Gold’s Nuclear Winter Has Ended

Gold remains hated and is still on the fringe, but that makes it an excellent opportunity since the…

John Hathaway interviewed on Palisade Radio

John discusses traditional portfolio weightings and why they no longer work. Bonds today are return-free risk, which opens the door for gold since something has to replace bonds. Some large pension fund advisors are considering gold as a risk mitigator.

He discusses the supply of debt and why interest rates have to remain at these levels. Debt to G.D.P. could easily reach 160% in the coming year or two.

Deficit spending is keeping the consumer alive, but there will be a lot more money spent. A vaccine could create some optimism for the economy, but that’s probably not enough to offset the spending.

Many experts are calling for a 30% decline in the dollar from here. The dollar will weaken, and gold will find its way into institutional portfolios. Today, there is about 100 trillion in wealth under management, and if one trillion of that moves into gold, that will represent six years of mine supply.

John explains how relatively small gold price moves can have an outsized impact on gold producers’ profit margins. These stocks remain quite undervalued when considering their free-cash-flow yield.

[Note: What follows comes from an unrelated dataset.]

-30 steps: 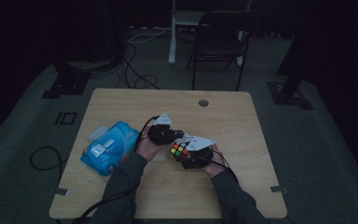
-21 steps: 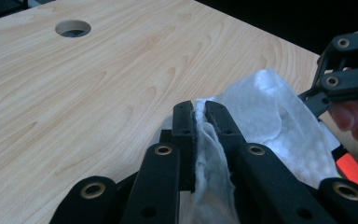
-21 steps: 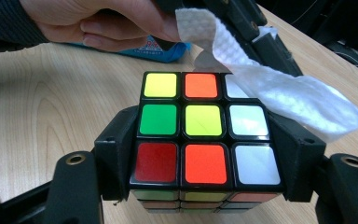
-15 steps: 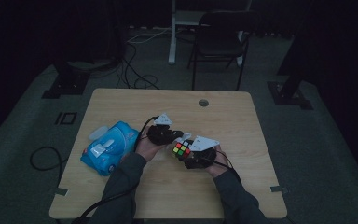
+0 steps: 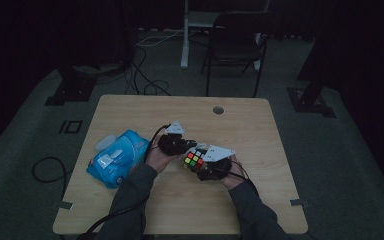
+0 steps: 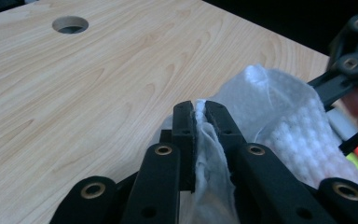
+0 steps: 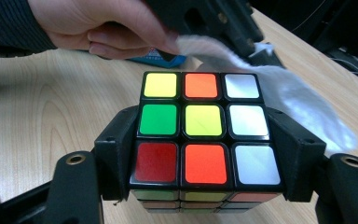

Gold remains hated and is still on the fringe, but that makes it an excellent opportunity since the fundamentals have only been improving for gold.

Time Stamp Reference:
0:00 – Introduction
0:40 – Return-free Risk
2:09 – Interest rates and debt
3:15 – More stimulus
4:17 – Dollar Thoughts
4:45 – Presidency & Spending
5:40 – Economy Stalled
7:03 – Gold looks very good
8:29 – Money under management
10:12 – Gold price & mine profits
12:50 – Mines don’t need capital
13:25 – Leverage Recommendations
15:21 – Valuing large caps
16:28 – Smaller company risk
17:52 – Setup for gold today
18:46 – Bitcoin vs. Gold
20:07 – Gold is still hated

Talking Points From This Week’s Episode:

  • Bonds and return-free risk
  • Debt and G.D.P.
  • Dollar is likely to decline.
  • Mines and profits in a rising gold price environment.